Will,

BTW, I don't think there's anything wrong with the BlindPTList. That would 
be news to me if there were. Anyway, I'll copy the list just in case.

I would definitely use the Pitch 'n time plug-in. You'll get far superior 
results.

I don't know if there's a way to marry the results of editing both the pitch 
and time but, if you keep something in mind, you can approximate the effect.

First, keep in mind that with a doubling of speed, a pitch goes up one 
octave so, if you increase the tempo at the top of the window to have a 
ratio of 1 to 2, you would need to increase the pitch value at the bottom to 
read 12, or twelve semitones.
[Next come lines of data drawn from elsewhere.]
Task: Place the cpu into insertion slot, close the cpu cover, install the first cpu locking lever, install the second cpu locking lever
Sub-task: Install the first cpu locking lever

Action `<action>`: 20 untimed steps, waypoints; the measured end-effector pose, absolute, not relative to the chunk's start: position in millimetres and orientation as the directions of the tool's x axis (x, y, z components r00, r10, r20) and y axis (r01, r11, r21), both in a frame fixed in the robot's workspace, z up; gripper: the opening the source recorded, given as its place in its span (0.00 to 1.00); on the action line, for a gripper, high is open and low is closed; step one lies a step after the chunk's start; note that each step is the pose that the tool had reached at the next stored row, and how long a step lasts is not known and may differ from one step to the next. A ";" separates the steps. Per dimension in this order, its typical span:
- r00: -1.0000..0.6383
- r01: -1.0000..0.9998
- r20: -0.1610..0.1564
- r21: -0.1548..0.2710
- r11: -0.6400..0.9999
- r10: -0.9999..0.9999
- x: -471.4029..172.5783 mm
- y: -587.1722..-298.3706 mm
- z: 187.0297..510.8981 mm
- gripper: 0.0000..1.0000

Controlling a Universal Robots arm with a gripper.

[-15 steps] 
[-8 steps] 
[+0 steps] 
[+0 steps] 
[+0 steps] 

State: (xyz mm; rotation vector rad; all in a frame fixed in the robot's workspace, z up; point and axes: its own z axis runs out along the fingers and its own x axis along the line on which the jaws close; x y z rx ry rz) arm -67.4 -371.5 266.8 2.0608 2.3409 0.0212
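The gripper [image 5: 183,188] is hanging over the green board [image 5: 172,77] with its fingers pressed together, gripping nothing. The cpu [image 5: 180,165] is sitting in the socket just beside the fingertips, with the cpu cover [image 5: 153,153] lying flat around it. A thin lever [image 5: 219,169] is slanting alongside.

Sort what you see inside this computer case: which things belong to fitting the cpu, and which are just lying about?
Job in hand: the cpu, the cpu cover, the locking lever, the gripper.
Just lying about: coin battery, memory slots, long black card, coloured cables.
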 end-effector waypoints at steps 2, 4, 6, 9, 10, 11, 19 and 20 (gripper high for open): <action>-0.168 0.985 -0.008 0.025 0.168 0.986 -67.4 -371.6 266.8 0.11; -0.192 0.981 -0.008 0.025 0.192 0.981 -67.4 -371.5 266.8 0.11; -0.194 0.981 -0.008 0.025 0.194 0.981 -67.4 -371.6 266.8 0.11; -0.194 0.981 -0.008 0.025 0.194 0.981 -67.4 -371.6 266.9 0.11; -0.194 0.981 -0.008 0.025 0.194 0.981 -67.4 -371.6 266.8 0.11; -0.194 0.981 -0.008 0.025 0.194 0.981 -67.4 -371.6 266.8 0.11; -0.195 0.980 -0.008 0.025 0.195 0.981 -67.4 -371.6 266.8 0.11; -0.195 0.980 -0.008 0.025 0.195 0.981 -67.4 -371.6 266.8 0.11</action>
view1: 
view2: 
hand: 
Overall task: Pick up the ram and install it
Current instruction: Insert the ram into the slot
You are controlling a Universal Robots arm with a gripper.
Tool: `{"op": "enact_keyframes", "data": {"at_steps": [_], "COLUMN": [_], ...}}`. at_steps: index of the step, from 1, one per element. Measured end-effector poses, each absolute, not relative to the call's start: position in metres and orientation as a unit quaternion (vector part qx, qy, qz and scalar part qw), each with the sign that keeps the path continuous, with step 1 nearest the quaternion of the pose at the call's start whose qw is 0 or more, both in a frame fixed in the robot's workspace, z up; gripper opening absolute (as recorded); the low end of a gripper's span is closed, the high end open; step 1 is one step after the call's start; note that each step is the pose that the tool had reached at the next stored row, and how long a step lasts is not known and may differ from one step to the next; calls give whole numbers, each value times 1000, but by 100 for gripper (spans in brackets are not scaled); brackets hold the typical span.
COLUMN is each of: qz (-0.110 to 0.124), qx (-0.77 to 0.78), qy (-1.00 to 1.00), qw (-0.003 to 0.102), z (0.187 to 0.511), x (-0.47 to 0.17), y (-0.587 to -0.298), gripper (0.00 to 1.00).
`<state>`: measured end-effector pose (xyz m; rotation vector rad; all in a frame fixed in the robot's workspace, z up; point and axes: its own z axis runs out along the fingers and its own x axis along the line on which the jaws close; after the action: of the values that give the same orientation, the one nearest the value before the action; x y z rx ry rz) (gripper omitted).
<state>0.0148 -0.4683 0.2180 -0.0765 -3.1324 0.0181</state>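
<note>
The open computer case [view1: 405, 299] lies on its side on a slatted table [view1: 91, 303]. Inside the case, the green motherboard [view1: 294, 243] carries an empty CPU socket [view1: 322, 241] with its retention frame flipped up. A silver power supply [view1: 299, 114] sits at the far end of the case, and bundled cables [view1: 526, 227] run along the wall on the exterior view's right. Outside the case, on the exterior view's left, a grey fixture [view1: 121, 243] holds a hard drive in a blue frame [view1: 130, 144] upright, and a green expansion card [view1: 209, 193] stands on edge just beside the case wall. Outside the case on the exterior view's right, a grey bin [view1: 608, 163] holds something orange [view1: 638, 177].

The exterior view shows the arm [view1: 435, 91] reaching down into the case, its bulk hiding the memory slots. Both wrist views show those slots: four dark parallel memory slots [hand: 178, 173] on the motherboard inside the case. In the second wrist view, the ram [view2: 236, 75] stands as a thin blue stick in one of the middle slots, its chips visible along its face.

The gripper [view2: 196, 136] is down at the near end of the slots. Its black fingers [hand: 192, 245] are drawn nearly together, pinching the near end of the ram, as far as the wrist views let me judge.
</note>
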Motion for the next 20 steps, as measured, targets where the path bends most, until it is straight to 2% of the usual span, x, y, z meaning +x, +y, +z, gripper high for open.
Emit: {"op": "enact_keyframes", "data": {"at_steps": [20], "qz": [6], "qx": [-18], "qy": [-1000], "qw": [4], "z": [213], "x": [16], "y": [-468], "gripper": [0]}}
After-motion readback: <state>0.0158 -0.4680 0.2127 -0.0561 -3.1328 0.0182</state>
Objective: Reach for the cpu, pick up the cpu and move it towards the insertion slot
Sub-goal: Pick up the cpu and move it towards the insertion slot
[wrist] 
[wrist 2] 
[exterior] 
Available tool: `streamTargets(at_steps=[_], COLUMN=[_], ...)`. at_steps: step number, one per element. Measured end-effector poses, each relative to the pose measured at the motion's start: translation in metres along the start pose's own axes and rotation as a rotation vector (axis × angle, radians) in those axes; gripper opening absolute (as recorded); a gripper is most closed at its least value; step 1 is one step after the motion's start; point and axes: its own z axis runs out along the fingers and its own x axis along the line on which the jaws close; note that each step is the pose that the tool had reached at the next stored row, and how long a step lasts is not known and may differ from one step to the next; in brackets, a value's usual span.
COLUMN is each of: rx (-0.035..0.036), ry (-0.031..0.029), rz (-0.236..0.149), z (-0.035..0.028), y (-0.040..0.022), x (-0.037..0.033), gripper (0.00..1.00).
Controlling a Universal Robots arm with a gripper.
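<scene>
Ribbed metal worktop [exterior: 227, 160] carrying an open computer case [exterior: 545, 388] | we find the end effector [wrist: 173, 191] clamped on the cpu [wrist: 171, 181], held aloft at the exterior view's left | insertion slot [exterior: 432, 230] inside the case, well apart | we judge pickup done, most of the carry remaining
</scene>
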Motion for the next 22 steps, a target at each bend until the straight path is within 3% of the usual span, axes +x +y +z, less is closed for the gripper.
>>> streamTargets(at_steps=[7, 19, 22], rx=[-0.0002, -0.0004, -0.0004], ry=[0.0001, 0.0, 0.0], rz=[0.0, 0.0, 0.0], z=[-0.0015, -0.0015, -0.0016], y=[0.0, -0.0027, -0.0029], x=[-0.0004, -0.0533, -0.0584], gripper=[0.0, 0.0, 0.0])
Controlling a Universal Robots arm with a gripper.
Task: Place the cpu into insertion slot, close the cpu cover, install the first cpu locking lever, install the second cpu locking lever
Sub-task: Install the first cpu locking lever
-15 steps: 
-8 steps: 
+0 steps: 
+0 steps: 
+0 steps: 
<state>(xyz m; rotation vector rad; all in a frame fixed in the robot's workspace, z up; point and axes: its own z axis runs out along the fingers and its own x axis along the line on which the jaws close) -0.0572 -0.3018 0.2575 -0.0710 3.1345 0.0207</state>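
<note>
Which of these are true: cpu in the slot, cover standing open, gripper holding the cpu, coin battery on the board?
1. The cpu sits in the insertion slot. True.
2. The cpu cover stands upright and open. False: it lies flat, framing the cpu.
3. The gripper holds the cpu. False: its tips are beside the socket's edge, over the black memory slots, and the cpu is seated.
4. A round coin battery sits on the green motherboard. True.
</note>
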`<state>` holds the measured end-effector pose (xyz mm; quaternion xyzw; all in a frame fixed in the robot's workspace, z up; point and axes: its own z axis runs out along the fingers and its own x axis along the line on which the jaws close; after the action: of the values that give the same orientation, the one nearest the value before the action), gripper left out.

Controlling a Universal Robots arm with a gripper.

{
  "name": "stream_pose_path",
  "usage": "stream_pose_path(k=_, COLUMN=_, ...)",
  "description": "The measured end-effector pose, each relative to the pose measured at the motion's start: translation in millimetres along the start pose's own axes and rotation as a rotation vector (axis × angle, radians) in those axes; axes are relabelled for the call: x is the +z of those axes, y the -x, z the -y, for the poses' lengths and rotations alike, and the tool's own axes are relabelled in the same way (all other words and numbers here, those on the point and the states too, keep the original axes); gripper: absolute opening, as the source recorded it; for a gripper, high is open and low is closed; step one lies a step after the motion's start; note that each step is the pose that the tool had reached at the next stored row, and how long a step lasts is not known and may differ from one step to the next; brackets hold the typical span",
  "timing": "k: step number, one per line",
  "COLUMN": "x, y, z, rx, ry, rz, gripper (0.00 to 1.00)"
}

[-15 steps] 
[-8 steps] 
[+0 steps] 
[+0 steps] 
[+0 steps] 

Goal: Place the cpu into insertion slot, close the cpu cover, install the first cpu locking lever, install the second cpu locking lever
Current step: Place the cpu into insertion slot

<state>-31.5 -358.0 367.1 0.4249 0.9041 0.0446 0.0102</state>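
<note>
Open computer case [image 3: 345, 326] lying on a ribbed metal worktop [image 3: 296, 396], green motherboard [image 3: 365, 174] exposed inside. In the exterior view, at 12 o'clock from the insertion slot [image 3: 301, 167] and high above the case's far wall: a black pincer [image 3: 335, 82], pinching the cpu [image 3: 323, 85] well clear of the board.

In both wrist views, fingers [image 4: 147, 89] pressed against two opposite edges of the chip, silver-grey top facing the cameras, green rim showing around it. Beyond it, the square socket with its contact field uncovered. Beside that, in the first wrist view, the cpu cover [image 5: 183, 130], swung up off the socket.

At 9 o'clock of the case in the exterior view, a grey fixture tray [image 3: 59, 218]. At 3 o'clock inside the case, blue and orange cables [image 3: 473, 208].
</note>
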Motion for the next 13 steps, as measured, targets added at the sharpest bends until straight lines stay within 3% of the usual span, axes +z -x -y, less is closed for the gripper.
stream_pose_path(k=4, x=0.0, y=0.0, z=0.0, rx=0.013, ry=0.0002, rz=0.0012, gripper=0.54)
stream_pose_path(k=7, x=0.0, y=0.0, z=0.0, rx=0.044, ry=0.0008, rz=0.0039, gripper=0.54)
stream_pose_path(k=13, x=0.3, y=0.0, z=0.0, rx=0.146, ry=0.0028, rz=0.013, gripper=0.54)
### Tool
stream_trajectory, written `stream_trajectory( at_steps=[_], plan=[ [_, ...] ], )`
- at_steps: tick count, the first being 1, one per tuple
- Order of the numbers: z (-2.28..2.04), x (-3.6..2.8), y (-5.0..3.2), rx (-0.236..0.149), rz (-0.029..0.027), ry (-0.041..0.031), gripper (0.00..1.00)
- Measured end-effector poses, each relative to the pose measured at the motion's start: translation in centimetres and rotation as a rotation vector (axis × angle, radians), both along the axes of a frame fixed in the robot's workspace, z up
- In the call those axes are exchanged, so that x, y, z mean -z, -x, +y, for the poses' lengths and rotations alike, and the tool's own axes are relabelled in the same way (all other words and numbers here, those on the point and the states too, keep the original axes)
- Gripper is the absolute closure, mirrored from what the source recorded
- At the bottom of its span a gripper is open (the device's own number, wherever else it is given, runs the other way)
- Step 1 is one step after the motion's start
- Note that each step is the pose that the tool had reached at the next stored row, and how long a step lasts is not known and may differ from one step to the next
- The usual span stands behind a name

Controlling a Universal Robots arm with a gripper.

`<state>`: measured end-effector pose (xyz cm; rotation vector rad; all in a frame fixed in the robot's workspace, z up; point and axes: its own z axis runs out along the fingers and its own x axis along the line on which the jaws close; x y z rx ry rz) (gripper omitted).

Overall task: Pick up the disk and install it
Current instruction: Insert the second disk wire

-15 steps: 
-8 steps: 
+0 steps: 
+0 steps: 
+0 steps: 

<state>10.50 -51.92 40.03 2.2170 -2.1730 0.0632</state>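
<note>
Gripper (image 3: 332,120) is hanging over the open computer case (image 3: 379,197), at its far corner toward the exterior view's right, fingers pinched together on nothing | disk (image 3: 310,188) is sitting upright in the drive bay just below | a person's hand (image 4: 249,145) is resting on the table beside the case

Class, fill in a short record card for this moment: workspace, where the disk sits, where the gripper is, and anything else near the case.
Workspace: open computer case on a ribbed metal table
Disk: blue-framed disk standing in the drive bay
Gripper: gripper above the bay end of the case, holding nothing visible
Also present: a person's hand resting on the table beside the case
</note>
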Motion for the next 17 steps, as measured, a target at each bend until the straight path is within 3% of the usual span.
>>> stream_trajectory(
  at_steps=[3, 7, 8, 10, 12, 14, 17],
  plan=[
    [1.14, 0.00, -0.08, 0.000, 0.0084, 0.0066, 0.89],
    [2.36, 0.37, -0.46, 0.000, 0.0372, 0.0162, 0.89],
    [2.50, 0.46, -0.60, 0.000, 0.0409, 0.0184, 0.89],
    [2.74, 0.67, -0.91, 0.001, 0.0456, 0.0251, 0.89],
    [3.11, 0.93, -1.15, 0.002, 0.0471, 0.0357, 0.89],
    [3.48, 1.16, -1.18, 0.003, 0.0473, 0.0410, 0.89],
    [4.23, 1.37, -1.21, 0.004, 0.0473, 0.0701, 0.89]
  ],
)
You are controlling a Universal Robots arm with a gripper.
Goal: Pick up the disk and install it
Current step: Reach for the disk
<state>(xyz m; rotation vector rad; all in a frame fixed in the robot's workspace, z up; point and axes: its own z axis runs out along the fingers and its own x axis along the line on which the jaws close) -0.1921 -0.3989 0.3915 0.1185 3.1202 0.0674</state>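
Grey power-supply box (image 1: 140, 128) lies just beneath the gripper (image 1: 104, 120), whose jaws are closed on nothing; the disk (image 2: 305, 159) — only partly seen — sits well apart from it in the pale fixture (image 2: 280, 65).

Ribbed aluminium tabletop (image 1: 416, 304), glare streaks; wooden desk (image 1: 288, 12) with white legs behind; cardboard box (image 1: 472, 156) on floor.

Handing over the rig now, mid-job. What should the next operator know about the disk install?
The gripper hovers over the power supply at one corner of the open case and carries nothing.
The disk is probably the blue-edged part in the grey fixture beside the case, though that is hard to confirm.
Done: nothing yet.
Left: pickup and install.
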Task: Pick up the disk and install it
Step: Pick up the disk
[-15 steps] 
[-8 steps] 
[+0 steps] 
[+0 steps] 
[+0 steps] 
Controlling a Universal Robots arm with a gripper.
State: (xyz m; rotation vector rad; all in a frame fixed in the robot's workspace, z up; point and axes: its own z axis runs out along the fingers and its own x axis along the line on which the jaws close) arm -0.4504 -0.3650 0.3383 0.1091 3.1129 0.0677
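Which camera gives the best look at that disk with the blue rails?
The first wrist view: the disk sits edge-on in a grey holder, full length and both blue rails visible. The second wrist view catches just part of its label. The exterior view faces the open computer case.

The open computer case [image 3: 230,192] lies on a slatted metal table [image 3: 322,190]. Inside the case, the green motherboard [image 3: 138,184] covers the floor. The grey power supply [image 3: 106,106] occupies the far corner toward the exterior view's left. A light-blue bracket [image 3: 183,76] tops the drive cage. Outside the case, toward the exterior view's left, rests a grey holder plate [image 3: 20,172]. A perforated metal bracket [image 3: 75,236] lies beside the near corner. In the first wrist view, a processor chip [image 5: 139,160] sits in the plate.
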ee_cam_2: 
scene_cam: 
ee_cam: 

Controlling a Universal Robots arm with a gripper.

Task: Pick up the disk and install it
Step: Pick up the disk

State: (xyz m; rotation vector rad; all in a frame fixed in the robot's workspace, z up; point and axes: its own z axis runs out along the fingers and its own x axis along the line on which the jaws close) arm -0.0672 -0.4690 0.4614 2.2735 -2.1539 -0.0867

To achive the converse effect, make the ratio 
1 to .5 and use -12 for pitch. Now, for every partial value like, let's say 
you only wanted to speed it up 50 percent to a ratio of 1 to 1.5, you would 
obviously use 6 semitones, etc.

BTW, if you're going for a tape speed ramping up or down kind of effect, 
there is a way to do it with pitch 'n time but it's presented on a graph and 
virtually impossible to do with a screen reader and there are no numerical 
indications. It's based on selection and then you're dragging handles.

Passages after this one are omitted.